Non gli risponde, ma il suo sguardo è chiaro: “Per Sansa.”
Petyr è troppo intelligente per non capire. Anche Tyrion l’ha capito… Vuole Sansa. E per proteggerla non aveva altra scelta che tornare qui.
Annuisce lentamente, come se fosse stato Sandor a dirglielo.

«Anch’io sono qui per lei. Ho stretto un patto con Cersei.»

Un altro pugno. Stavolta contro il muro al suo fianco. «Che cosa le hai offerto in cambio?»
Te. Vorrebbe tanto dirlo, provocarlo per vendicarsi del suo colpo. Ma ha troppa paura che succeda di nuovo. Il Mastino non ha niente da perdere…

«Il mio silenzio…»

«Su cosa?»
È un’informazione troppo preziosa… Non può sprecarla così. Non ora.
«Su cosa?» Il pugno colpisce il suo braccio, facendolo gridare.

«Su Joffrey! Su Joffrey! È stato lui a colpire Sansa, su questo!»

«Colpire Sansa? Intendi il bastardo? È stato Joffrey a mandare Janos Slynt? Rispondi!»

È un’informazione troppo importante…

«Sì» mente. «È stato lui. Janos è stato mandato da Joffrey. Voleva vendicarsi per avergli portato via Sansa.»

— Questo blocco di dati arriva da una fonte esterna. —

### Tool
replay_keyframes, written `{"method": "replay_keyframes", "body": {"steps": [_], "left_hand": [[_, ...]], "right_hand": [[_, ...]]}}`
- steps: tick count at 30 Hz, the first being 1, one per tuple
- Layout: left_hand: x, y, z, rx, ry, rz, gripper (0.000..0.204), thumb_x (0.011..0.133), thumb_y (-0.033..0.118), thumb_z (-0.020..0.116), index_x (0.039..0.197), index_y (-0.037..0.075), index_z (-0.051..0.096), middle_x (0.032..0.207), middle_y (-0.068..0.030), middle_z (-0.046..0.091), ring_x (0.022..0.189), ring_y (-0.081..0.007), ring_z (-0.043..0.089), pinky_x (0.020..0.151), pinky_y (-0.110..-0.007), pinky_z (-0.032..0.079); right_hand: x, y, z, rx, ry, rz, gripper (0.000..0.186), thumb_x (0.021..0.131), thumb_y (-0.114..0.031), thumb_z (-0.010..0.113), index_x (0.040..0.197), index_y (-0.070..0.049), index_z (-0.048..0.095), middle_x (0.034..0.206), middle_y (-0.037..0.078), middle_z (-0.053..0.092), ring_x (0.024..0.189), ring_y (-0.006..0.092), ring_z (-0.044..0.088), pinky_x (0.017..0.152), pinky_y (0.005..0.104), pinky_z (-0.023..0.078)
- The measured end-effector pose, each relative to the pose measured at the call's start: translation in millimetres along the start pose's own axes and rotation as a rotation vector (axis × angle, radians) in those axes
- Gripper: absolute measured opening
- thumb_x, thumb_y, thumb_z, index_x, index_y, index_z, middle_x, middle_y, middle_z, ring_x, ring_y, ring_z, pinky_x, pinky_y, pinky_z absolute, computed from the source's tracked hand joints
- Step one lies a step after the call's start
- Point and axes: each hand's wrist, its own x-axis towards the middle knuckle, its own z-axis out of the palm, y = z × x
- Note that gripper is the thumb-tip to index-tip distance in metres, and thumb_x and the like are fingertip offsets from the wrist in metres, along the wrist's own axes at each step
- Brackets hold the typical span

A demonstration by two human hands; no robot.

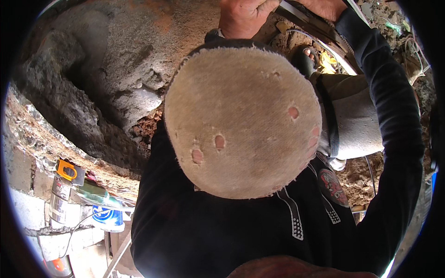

Finalmente Sandor lo lascia andare. Non sembra soddisfatto, come se non gli credesse.
Petyr china il capo, guardandolo dal basso. Fa dei lunghi sospiri per riprendere fiato.

«Va’» ringhia il Mastino. «Vattene da Cersei.»

 n

Note dell’autrice:

Ehm… ciao! Sono sparita per così tanto tempo… da non volervi annoiare con sterili motivazioni.
Questa storia mi mancava, e mi mancava Efp. Solo che me ne sono accorta tardi…

Per quanto riguarda la settima stagione (specialmente il trattamento riservato a Petyr) non mi pronuncio: c’è bisogno di dire che più delusa di così non potrei essere? E non tanto per una certa morte… ma per come è avvenuta, per ciò che l’ha preceduta e per come si è svolta.
Se qualcuno volesse parlarne, sa dove trovarmi.

Per quanto riguarda il capitolo: piano piano torniamo a collegarci con i personaggi e gli eventi della “città” in cui Petyr è tornato.
Spero che qualcuno ci sia ancora, che non abbiate perso la voglia di leggere questa storia.
A presto!

P.S.: quanto mi era mancato il Mastino! E a dire il vero: quanto mi manca ancora… Ma ci rifaremo!
P.S.2: per il riassunto iniziale ho preso spunto dal quinto capitolo della mia long  Catene.